▸ **Dataset excerpt**
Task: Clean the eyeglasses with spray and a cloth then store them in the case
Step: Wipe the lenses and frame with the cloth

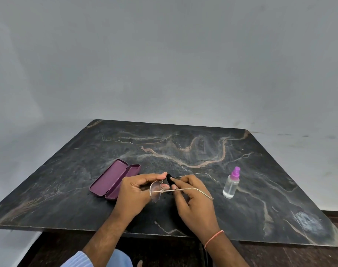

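Thin gold-rimmed eyeglasses (156, 191) are held above the table's near middle, temples unfolded and pointing right. My left hand (135, 191) grips the frame at the lenses. My right hand (191, 197) pinches a small black cloth (170, 180) against one lens, which the cloth and fingers mostly hide. The purple case (114, 179) lies open on the table just left of my hands, with nothing inside. A clear spray bottle (231, 185) with a purple nozzle stands upright to the right, apart from my hands.
A dark marble table (183, 147) with light veins carries everything; its near edge runs just below my wrists. A plain grey wall stands behind it. Dark floor shows beneath the near edge.
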Available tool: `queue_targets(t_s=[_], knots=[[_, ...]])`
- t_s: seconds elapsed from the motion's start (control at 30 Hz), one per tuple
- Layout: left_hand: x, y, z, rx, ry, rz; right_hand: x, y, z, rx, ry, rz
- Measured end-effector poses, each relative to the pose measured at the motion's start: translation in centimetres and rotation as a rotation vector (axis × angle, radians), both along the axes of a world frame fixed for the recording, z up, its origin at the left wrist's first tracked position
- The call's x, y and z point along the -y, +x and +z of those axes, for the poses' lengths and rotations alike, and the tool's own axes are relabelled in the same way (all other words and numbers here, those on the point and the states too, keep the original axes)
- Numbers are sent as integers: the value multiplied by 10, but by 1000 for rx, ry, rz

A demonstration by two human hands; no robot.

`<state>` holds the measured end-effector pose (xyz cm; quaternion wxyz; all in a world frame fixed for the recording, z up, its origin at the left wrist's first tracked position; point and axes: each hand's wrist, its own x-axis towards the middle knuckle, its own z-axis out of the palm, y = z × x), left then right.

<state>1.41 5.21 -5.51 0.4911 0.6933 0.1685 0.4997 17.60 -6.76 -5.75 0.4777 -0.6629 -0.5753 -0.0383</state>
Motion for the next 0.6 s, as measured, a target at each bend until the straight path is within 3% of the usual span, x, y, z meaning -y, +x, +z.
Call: queue_targets(t_s=[0.17,0.4,0.6], knots=[[-3,0,-2,59,-25,-12,3,-4,5,6,-7,122],[-2,2,-1,76,-38,14,-2,0,-3,7,-19,-9],[-5,0,-3,70,-45,-6,0,-2,-4,-6,69,110]])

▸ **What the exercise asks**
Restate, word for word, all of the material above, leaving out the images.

▸ **Response to this task**
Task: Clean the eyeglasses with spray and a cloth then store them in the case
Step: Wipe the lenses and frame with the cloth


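Thin gold-rimmed eyeglasses (156, 191) are held above the table's near middle, temples unfolded and pointing right. My left hand (135, 191) grips the frame at the lenses. My right hand (191, 197) pinches a small black cloth (170, 180) against one lens, which the cloth and fingers mostly hide. The purple case (114, 179) lies open on the table just left of my hands, with nothing inside. A clear spray bottle (231, 185) with a purple nozzle stands upright to the right, apart from my hands.
A dark marble table (183, 147) with light veins carries everything; its near edge runs just below my wrists. A plain grey wall stands behind it. Dark floor shows beneath the near edge.
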Available tool: `queue_targets(t_s=[_], knots=[[_, ...]])`
- t_s: seconds elapsed from the motion's start (control at 30 Hz), one per tuple
- Layout: left_hand: x, y, z, rx, ry, rz; right_hand: x, y, z, rx, ry, rz
- Measured end-effector poses, each relative to the pose measured at the motion's start: translation in centimetres and rotation as a rotation vector (axis × angle, radians), both along the axes of a world frame fixed for the recording, z up, its origin at the left wrist's first tracked position
- The call's x, y and z point along the -y, +x and +z of those axes, for the poses' lengths and rotations alike, and the tool's own axes are relabelled in the same way (all other words and numbers here, those on the point and the states too, keep the original axes)
- Numbers are sent as integers: the value multiplied by 10, but by 1000 for rx, ry, rz

A demonstration by two human hands; no robot.

`<state>` holds the measured end-effector pose (xyz cm; quaternion wxyz; all in a world frame fixed for the recording, z up, its origin at the left wrist's first tracked position; point and axes: each hand's wrist, its own x-axis towards the middle knuckle, its own z-axis out of the palm, y = z × x), left then right.

<state>1.41 5.21 -5.51 0.4911 0.6933 0.1685 0.4997 17.60 -6.76 -5.75 0.4777 -0.6629 -0.5753 -0.0383</state>
Motion for the next 0.6 s, as measured, a target at each bend until the straight path is within 3% of the usual span, x, y, z meaning -y, +x, +z.
Call: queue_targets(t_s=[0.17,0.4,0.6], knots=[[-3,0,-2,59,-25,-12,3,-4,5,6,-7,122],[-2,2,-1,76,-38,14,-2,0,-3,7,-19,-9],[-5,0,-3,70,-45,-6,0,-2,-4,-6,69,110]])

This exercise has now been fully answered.